Tuesday, May 4, 2010

Creating a WM8991 driver

Thought it might be interesting for people to take a peek at how we work.

As I stated in the previous blog post, it's necessary for us to figure out the WM8991 audio codec before we can call from the baseband (or listen to music). This is an interesting task because while there are datasheets for the WM8991 codec, and a Linux driver for it, those cannot be used immediately since it doesn't tell us where the inputs and outputs of the chip are connected to, and what protocol and clock divider settings the iPhone uses to talk to the chip (and must be configured on the chip). Those things are purely implementation specific.

In order to extract those settings, we need to be able to see those settings while the iPhone OS kernel is up and running and sound is playing. The chip does not use MMIO, so the register settings cannot be directly peeked at through /dev/kmem... but we're on the right track. Instead, I2C is used to communicate with the codec for setting those registers. It turns out that since some Wolfson codecs do not allow reading from the codec registers (only writing), the operating system has to "remember" what values registers are currently set to. That is, they are cached by operating system?

Where are they cached? Well, a quick look at the disassembly shows us some code that does the following (in pseudo-C)


if register > *(this + 0xA0)
return 0

return *((uint16_t*)(*(this + 0xA8) + register * 2))


Basically, we see that the class member at offset 0xA0 contains the total number of registers accessible on the Wolfson codec, while member 0xA8 is a pointer to an array of 16-bit values that represent the current values of those registers!

Now we seem to be home free... except for the fact that IO Kit C++ objects are dynamically allocated on the heap at runtime and there is no way to tell using static analysis where they will be during a particular boot of an operating system. How will we find the location of this C++ class (AppleWM8991Audio) so that we can peek at those values?

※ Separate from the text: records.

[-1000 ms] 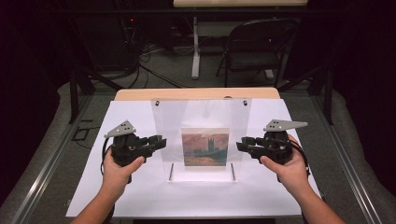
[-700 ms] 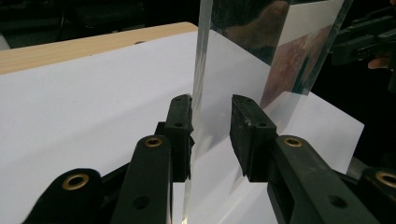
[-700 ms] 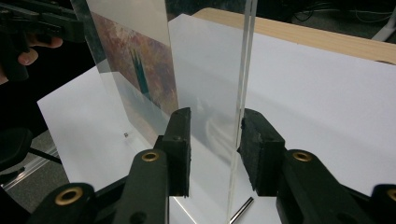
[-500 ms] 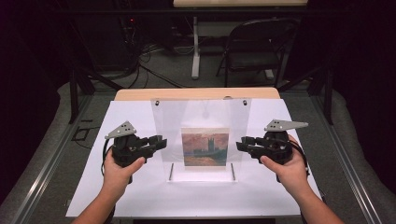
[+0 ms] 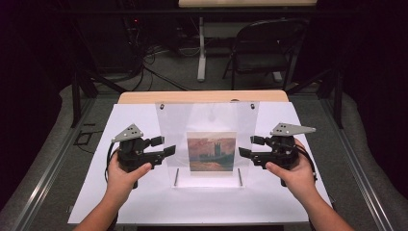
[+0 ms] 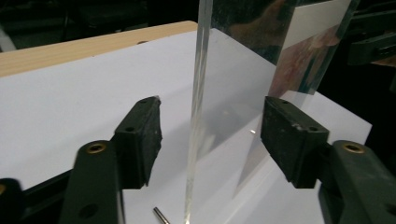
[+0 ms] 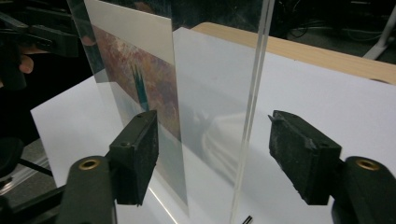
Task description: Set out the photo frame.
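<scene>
Acrylic panel (image 5: 207,139) upright between both claws' just-opened jaws, untouched.

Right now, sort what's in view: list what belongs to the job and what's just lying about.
In the job:
clear acrylic frame
picture inside it
left gripper, jaws just opened, astride the frame's edge
right gripper, likewise

Lying about:
white sheet
folding chair
floor cables
</scene>
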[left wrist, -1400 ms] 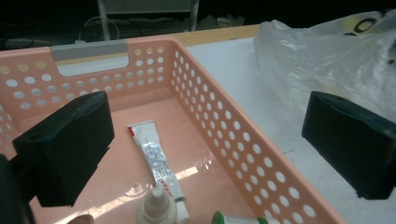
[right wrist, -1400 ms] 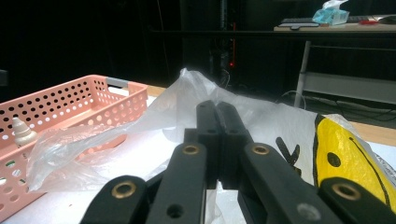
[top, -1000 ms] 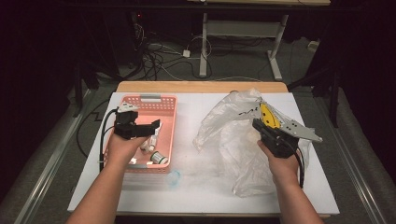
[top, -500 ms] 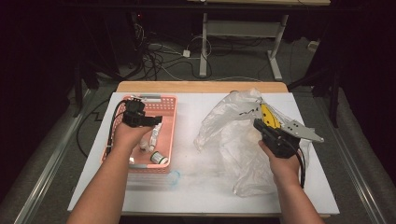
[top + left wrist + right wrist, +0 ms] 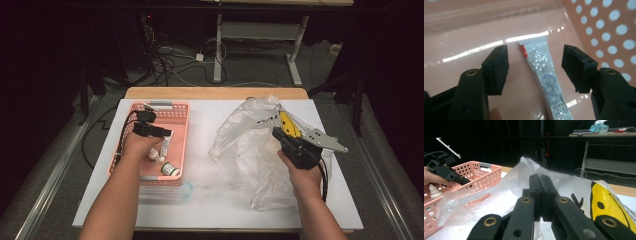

The answer is that every object in the IOKit subsystem is anchored to the IORegistry tree. You can actually take a peek at the tree from userland with the ioreg -l command. Every single node you see corresponds to a C++ object. However, the trouble is that there is no userland call to extract the in-kernel addresses of those objects... and that's what we need to be able to use /dev/kmem to peek at the right places.

Fortunately, the root of the IORegistry is pointed to by a constant, and it is possible to traverse the IORegistry manually from the root (provided you know the layout of all the C++ classes!). This is exactly what I wrote a utility called spelunk to perform: use /dev/kmem to manually traverse the IORegistry and find the in-memory instance, instance size, and vtable location of all of the objects in the IORegistry. Armed with this information, one can use dd and /dev/kmem to peek at the state of any of the objects inside kernel memory.

I made a series of dumps: registers-call-headphones, registers-call-speakers, registers-max-headphones, registers-max-speakers, registers-min-headphones, registers-min-speakers. Here is a diff of min-speakers and max-speakers, just to show you what we're looking for:


--- hex-registers-min-speakers 2010-05-04 15:44:19.000000000 -0700
+++ hex-registers-max-speakers 2010-05-04 15:45:39.000000000 -0700
@@ -2,7 +2,7 @@
00000010 20 80 20 80 00 00 c0 00 c0 01 00 00 00 01 c0 00 | . .............|
00000020 c0 00 00 00 01 00 00 17 00 10 40 10 00 00 04 08 |..........@.....|
00000030 8b 00 8b 00 8b 00 8b 00 b0 00 b0 01 66 00 22 00 |............f.".|
-00000040 f9 00 f9 01 00 00 03 01 57 00 00 01 ec 01 00 00 |........W.......|
+00000040 f9 00 f9 01 00 00 03 01 57 00 00 01 ff 01 00 00 |........W.......|
00000050 00 00 00 00 00 00 00 00 00 00 00 00 00 00 00 00 |................|
00000060 00 00 00 00 00 00 80 01 00 00 00 00 03 00 00 00 |................|
00000070 00 00 08 00 00 00 00 00 87 00 85 00 fc 00 00 00 |................|


So it's fairly obvious how volume control for the speakers are done. Anyway, hopefully we can plug in these values, use the current i2s drivers, and audio will work!